- **Data shown**:
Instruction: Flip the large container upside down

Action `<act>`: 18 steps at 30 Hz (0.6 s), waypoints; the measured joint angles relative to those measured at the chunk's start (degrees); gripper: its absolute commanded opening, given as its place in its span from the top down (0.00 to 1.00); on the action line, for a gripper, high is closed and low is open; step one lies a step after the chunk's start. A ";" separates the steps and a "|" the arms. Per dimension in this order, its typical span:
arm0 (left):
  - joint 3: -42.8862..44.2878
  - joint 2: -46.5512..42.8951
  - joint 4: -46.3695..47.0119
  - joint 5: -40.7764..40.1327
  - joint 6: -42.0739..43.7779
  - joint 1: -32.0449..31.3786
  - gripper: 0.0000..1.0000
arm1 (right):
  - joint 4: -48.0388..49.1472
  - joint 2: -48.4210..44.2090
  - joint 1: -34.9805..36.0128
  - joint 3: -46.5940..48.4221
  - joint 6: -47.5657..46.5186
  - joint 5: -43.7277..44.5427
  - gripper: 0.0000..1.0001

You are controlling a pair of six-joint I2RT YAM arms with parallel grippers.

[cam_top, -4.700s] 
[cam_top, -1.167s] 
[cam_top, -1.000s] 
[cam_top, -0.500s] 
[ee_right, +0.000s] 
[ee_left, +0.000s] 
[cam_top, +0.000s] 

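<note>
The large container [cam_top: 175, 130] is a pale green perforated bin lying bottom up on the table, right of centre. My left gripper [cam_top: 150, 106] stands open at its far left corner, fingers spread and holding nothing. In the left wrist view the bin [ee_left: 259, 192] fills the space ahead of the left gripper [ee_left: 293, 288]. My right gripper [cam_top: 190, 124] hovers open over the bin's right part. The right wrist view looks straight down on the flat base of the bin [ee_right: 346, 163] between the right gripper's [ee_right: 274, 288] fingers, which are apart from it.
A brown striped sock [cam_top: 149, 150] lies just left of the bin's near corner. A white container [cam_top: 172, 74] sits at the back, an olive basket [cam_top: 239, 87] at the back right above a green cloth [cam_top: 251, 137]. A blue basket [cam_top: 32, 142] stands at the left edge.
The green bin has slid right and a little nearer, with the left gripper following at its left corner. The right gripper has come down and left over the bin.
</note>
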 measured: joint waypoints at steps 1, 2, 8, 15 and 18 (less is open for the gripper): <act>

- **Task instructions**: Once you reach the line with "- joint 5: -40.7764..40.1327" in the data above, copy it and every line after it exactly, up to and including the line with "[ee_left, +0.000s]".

- **Solution to this task**:
  - joint 5: -40.7764..40.1327
  - joint 6: -42.0739..43.7779
  - joint 1: -32.0449..31.3786
  - gripper: 0.0000..1.0000
arm1 (right):
  - joint 4: -48.0388..49.1472
  - joint 2: -48.4210..44.2090
  - joint 1: -34.9805..36.0128
  - joint 3: -46.5940..48.4221
  - joint 6: -47.5657..46.5186
  - joint 5: -43.7277..44.5427
  - gripper: 0.0000..1.0001

You are controlling a pair of six-joint I2RT YAM arms with parallel grippers.

[cam_top, -4.700s] 
[cam_top, -1.167s] 
[cam_top, -1.000s] 
[cam_top, -0.500s] 
[ee_right, +0.000s] 
[ee_left, +0.000s] 

Nothing more is needed to complete the output.